**Exercise instructions:** Among the entries below, find the line with "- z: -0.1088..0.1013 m", then quote it and each following line up to and including the line with "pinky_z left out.", and nothing else.

Excerpted records below:

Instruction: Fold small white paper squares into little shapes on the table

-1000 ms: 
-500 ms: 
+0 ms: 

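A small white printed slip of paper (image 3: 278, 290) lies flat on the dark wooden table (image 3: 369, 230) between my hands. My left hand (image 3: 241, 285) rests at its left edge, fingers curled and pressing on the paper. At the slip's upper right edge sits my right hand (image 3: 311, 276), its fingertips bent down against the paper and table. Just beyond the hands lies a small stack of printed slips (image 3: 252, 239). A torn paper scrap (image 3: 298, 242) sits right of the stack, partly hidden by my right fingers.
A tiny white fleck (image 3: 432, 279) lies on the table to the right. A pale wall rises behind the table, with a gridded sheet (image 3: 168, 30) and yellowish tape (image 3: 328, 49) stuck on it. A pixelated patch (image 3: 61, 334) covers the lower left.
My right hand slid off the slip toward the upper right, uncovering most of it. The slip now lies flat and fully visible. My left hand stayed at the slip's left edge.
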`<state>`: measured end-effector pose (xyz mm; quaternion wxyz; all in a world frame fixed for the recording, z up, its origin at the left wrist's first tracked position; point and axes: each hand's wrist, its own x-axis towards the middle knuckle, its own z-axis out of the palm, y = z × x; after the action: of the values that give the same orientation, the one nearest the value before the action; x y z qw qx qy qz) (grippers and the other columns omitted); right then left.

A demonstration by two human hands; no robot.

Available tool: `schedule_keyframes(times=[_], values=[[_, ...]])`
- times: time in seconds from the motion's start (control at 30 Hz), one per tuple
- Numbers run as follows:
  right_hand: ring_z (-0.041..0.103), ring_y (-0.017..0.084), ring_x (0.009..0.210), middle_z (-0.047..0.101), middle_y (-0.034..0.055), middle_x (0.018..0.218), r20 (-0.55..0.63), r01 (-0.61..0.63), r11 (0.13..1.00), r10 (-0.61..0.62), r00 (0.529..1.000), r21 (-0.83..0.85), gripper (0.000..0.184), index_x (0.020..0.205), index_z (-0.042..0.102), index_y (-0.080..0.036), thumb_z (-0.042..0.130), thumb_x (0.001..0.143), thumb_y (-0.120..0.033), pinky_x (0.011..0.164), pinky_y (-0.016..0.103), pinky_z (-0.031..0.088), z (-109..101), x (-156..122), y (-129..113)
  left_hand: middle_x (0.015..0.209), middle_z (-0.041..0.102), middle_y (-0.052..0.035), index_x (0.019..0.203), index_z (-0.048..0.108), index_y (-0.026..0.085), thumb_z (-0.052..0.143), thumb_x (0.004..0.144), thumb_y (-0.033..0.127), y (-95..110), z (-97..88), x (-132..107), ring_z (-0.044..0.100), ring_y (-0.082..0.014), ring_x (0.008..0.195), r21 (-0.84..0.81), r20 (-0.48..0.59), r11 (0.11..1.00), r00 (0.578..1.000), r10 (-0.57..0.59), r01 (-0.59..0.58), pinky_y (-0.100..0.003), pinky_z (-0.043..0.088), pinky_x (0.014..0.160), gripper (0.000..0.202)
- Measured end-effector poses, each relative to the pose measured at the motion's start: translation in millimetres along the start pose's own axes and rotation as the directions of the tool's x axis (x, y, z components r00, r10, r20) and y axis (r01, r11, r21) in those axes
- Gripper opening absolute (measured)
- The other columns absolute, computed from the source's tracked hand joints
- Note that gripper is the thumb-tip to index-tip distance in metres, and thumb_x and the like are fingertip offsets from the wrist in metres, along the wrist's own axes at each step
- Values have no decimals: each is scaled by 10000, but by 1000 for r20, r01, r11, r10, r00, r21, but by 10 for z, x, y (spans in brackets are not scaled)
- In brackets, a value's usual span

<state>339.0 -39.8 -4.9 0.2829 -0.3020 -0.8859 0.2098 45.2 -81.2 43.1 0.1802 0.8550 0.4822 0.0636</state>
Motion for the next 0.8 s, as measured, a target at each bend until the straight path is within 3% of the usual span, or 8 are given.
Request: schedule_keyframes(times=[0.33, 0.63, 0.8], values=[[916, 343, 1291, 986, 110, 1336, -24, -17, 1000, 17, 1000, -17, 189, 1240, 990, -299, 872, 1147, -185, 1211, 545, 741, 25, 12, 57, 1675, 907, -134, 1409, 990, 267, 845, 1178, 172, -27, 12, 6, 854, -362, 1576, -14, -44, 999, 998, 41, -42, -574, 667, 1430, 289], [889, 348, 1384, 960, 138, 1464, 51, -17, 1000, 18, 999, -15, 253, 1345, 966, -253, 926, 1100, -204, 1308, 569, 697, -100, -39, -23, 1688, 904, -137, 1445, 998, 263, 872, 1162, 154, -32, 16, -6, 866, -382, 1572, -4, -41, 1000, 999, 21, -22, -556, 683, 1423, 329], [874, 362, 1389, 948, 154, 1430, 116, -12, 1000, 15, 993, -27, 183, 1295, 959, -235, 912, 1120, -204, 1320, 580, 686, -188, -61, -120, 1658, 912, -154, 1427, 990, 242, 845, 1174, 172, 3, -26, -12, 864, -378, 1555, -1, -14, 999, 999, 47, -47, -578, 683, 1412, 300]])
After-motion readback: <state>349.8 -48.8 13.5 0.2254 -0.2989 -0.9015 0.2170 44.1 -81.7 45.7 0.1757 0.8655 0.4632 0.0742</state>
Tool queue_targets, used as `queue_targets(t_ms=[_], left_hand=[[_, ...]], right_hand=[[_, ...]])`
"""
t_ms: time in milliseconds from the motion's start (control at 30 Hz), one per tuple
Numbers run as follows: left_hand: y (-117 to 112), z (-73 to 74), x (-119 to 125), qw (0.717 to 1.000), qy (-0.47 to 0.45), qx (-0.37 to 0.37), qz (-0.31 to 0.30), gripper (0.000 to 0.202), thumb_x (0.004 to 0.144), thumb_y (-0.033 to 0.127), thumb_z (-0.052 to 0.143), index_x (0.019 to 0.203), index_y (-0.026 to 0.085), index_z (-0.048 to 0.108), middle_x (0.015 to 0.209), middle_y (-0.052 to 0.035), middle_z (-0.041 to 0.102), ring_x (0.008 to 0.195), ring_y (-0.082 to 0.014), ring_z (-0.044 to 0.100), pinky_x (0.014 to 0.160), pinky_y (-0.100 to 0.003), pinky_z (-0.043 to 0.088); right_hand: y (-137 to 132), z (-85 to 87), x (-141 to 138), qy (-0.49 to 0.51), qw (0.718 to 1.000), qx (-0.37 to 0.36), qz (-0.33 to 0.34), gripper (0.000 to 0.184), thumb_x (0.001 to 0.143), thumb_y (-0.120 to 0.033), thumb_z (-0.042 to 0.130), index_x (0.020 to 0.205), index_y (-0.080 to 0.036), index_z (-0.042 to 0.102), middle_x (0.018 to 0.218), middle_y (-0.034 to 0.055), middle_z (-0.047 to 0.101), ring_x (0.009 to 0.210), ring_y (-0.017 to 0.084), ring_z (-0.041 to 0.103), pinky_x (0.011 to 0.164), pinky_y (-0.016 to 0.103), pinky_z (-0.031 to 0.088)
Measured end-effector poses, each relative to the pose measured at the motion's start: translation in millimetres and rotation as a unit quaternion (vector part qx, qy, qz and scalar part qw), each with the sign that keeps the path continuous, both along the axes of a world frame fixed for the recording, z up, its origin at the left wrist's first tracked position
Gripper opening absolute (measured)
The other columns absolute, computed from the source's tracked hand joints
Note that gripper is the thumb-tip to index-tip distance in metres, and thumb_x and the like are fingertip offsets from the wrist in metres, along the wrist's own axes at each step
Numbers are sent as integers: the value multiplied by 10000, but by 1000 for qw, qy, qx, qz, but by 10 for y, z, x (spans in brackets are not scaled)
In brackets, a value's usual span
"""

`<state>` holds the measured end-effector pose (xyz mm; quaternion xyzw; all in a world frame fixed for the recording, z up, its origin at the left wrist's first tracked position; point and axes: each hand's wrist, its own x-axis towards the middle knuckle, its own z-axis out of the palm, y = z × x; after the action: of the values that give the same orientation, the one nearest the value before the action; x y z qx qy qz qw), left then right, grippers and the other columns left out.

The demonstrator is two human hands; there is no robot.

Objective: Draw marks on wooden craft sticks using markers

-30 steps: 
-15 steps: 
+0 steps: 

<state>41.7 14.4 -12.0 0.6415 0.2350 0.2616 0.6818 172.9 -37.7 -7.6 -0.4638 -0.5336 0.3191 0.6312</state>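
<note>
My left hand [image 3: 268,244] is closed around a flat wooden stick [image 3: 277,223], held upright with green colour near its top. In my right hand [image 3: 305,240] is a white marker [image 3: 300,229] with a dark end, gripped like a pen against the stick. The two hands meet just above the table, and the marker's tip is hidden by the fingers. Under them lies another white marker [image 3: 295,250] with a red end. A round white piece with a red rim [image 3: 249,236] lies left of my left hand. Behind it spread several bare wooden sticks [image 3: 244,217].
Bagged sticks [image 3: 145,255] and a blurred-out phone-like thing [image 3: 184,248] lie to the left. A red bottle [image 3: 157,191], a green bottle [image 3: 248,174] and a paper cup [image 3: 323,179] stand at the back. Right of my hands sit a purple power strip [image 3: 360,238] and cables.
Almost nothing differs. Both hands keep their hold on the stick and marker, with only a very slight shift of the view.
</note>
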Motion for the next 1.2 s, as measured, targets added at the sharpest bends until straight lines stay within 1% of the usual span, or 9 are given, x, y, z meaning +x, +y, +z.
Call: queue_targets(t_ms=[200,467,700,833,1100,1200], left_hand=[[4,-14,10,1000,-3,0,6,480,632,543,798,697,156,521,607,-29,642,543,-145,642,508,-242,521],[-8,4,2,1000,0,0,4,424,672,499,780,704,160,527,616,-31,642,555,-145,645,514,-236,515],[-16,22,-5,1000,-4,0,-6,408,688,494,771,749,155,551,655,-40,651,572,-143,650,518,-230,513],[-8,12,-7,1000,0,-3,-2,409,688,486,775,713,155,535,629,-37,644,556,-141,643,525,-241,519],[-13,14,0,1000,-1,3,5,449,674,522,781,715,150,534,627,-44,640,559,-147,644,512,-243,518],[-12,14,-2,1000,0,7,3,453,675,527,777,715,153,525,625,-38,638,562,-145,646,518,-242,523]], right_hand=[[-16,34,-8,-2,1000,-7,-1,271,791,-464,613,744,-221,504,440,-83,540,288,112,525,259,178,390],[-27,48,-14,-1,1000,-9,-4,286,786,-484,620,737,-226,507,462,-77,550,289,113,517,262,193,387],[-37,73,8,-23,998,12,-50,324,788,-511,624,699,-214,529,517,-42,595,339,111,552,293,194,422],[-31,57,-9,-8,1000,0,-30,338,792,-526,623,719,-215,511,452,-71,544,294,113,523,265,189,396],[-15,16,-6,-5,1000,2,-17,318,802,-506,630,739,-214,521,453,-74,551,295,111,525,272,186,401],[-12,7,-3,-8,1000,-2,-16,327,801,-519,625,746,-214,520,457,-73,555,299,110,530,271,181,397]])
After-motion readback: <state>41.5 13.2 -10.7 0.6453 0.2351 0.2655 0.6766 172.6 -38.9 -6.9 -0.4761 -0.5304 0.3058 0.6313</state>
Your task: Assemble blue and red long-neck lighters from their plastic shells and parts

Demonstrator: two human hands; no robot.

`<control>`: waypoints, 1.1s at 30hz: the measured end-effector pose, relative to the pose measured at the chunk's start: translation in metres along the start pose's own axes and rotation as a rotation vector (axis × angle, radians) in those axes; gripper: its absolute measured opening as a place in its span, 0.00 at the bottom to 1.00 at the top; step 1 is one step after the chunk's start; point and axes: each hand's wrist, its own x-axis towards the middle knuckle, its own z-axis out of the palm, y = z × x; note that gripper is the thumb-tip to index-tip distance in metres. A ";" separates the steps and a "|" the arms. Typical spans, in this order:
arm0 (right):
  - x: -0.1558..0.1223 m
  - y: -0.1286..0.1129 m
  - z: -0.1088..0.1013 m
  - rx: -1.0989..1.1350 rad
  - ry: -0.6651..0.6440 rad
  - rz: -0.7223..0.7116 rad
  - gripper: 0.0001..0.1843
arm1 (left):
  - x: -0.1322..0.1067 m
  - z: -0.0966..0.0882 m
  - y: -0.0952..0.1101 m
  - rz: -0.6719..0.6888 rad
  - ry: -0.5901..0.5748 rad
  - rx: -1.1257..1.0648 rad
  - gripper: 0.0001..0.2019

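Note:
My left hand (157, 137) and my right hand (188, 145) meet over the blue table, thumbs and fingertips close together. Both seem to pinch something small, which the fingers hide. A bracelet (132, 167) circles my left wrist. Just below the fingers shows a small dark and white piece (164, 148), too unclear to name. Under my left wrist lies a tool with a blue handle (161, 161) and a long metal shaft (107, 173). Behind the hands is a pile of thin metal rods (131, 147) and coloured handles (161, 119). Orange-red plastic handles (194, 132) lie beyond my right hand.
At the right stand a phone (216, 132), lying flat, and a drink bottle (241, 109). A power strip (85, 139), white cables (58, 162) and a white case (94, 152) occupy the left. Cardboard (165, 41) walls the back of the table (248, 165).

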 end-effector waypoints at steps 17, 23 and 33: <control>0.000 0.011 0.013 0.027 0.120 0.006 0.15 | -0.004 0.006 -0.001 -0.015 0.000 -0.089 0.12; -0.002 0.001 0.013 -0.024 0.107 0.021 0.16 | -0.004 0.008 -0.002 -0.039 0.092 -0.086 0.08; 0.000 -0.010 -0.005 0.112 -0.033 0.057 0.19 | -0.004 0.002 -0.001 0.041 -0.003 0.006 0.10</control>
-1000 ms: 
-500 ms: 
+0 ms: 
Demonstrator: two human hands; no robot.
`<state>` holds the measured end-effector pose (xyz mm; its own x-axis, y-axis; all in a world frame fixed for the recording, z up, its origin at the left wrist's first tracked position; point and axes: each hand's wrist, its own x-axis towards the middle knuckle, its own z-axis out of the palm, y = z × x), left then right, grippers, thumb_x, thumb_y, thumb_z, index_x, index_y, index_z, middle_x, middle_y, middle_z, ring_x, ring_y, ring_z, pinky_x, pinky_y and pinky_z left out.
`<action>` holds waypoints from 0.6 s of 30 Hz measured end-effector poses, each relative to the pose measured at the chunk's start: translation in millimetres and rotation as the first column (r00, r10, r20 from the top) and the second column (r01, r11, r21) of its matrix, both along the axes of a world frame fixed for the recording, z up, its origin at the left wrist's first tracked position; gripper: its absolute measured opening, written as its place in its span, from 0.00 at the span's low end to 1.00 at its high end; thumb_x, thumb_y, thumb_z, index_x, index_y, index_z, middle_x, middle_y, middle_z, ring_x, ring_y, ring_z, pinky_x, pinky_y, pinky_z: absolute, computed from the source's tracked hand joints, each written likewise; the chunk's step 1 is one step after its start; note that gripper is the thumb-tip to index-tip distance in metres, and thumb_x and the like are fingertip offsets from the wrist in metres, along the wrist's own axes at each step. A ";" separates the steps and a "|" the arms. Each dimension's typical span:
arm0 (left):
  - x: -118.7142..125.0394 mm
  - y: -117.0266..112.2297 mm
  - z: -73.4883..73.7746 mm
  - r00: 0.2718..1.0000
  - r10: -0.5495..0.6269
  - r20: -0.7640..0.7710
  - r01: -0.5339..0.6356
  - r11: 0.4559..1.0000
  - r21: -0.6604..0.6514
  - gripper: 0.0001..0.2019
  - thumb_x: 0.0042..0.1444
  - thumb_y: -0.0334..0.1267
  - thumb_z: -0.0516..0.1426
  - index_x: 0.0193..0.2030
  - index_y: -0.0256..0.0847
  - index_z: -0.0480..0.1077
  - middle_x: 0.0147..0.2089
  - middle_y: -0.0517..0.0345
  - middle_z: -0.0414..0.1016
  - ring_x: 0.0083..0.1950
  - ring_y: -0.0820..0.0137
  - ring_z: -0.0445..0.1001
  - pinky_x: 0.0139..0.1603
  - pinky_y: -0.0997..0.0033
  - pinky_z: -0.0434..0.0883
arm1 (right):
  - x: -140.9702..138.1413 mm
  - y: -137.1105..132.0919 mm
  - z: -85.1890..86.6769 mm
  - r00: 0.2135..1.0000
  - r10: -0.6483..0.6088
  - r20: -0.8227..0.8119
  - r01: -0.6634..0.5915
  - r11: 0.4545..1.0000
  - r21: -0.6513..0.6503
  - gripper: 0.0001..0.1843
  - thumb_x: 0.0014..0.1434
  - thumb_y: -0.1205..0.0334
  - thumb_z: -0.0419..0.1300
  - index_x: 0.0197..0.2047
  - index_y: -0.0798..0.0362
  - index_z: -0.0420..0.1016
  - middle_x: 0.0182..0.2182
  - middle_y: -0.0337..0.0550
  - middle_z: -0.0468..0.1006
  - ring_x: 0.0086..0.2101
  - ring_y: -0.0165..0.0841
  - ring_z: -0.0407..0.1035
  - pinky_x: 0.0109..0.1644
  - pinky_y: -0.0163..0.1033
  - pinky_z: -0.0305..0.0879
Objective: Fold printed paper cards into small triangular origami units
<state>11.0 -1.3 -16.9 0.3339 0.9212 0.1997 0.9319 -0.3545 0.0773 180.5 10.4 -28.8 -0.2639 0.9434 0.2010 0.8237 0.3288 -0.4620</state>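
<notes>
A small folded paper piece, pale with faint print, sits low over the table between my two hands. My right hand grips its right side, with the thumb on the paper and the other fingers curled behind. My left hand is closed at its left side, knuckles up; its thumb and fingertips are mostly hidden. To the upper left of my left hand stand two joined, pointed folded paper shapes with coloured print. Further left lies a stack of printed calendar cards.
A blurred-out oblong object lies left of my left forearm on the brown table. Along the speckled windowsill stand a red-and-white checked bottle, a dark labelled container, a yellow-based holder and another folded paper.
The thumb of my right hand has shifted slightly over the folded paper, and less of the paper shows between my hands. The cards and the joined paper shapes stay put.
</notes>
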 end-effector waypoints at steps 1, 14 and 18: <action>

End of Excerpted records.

**Solution to this problem:**
  - z: -0.1088..0.1013 m
  - rx: -1.0989..1.1350 rad
  - ry: -0.6651..0.6440 rad
  - rz: -0.7223..0.7116 rad
  - gripper: 0.0001..0.1843
arm1 (left):
  - x: -0.1322..0.1067 m
  - z: -0.0966..0.0882 m
  - y: -0.0952..0.1101 m
  - rz: -0.6719..0.6888 rad
  - ry: -0.5901..0.5748 rad
  - rx: -1.1257..1.0648 rad
  - gripper: 0.0001..0.2019

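Note:
My left hand (157, 137) and my right hand (188, 145) meet over the blue table, thumbs and fingertips close together. Both seem to pinch something small, which the fingers hide. A bracelet (132, 167) circles my left wrist. Just below the fingers shows a small dark and white piece (164, 148), too unclear to name. Under my left wrist lies a tool with a blue handle (161, 161) and a long metal shaft (107, 173). Behind the hands is a pile of thin metal rods (131, 147) and coloured handles (161, 119). Orange-red plastic handles (194, 132) lie beyond my right hand.
At the right stand a phone (216, 132), lying flat, and a drink bottle (241, 109). A power strip (85, 139), white cables (58, 162) and a white case (94, 152) occupy the left. Cardboard (165, 41) walls the back of the table (248, 165).
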
 end-effector waypoints at steps 17, 23 and 33: <control>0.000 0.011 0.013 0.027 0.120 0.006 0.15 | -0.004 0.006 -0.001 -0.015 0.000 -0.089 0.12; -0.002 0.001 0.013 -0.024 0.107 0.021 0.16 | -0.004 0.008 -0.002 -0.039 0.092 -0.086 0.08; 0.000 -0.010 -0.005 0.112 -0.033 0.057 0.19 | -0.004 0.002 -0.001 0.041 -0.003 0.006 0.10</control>
-1000 ms: 
-500 ms: 
+0 ms: 
Demonstrator: two human hands; no robot.
`<state>` holds the measured end-effector pose (xyz mm; its own x-axis, y-axis; all in a world frame fixed for the recording, z up, its origin at the left wrist's first tracked position; point and axes: each hand's wrist, its own x-axis towards the middle knuckle, its own z-axis out of the palm, y = z × x), left then right, grippers, thumb_x, thumb_y, thumb_z, index_x, index_y, index_z, middle_x, middle_y, middle_z, ring_x, ring_y, ring_z, pinky_x, pinky_y and pinky_z left out.

Nothing else is needed for the answer.